Şentop'tan yeni Montrö açıklaması: Herhangi bir sözleşme ismi zikretmedim
TBMM Başkanı Mustafa Şentop, "Hak ve hukukumuzu antlaşmalar korumaz; antlaşmaları hak ve hukukumuzu koruma kudretimiz ve kararlığımız var eder" açıklamasında bulundu.
TBMM Başkanı Mustafa Şentop, Montrö Sözleşmesi'yle ilgili yeni bir açıklamada daha bulundu.
Şentop'un açıklamalarından satır başları şu şekilde:
Ben herhangi bir anlaşma, sözleşme ismi zikretmedim. Soruyu soran gazeteci arkadaşımızın iyi niyetle o anda aklına gelen bazı anlaşmaların isimlerini zikrederek, ben yine herhangi bir anlaşma isimleri söylemeden iç hukuktaki düzenlemelerden bahsettim. Bir süre sonra bazı çevrelerin başta Montrö olmak üzere bana yönelik isnatlar olduğunu gördüm. Gizli saklı beyanat değil. TV'de canlı yayınlanan bir program. Ortalama zeka seviyesini düşünerek konuşuyoruz. Bunun altında olanlar için benim yapabileceğim bir şey yok. Montrö, Lozan gibi anlaşmaların özel durumu vardır. Ben boşanma ile ilgili hukuki prosedür anlatsam insanları boşanmaya teşvik mi etmiş olurum. bu kadar saçmalığı anlamakta zorlanıyorum.
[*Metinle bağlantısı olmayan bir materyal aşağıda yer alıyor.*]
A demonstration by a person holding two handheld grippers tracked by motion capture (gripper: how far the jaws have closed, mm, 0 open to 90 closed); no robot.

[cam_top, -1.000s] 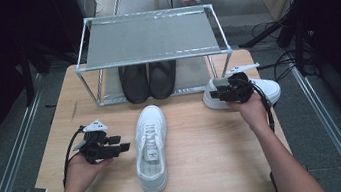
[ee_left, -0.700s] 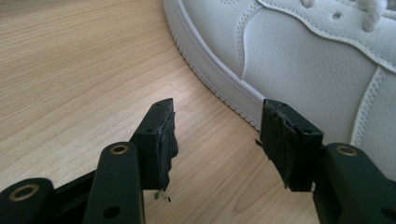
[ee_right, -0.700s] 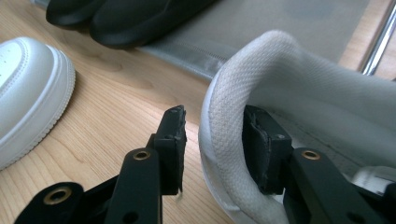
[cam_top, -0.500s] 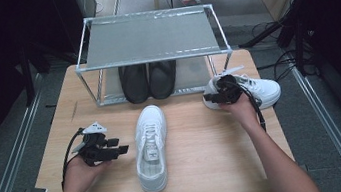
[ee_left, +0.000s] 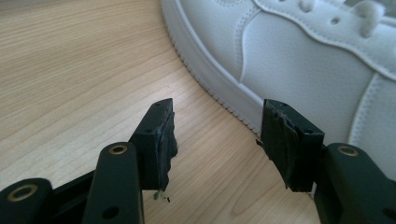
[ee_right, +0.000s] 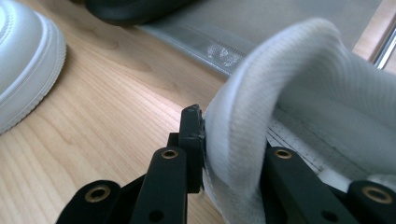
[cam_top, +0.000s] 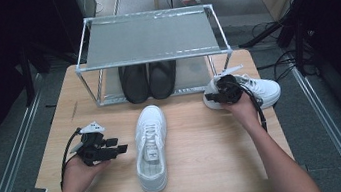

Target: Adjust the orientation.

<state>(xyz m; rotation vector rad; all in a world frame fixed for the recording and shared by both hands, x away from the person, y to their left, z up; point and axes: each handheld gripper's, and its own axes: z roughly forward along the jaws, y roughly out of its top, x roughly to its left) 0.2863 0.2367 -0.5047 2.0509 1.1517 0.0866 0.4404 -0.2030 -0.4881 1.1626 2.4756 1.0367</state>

Başta Montrö olmak üzere Türkiye'nin taraf olduğu, İstiklal Harbi neticesinde kazandığımız mevzilerle ilgili tartışma yoktur. Aklımızdan geçmez. Türkiye'de siyaset yapan bazı kişilerin sözü ya da kişiyi eleştirirken ne dediğine bakmak lazım. Birkaç kötü niyetli insanın yaptığı çarpıtma üzerinden sanki bu sözü söylemişim gibi ifade edilmesinden üzüntü duyuyorum. Türkiye'nin sınırlarını, güvenliğini koruyan anlaşmalar değil, ordumuzun gücü, milletimizin istiklal sevdasıdır. 10 gün önce Cumhuriyet'in manşeti var 10 Temmuz 1936 tarihli. Bedbin (karamsar) hava hakim diyor. O gün Cumhuriyet Gazetesi'nde Yunus Nadi imzasıyla yayınlanan başyazı var. Bunu bizzat Atatürk'ün kaleme aldığı söylenir bazı hatıratlarda. Biz dilediğimize dilediğimiz gibi geçme hakkı tanırız, buna muktediriz diyor. Türkiye'nin özgüvenine bakınız.
'PLANLI BİR PROVOKASYON'
Atatürk büstlerine saldırılarla ilgili de konuşan Şentop, olayla ilgili incelemenin sürdüğünü belirtti ve saldırıları 'planlı bir provokasyon' olarak nitelendirdi.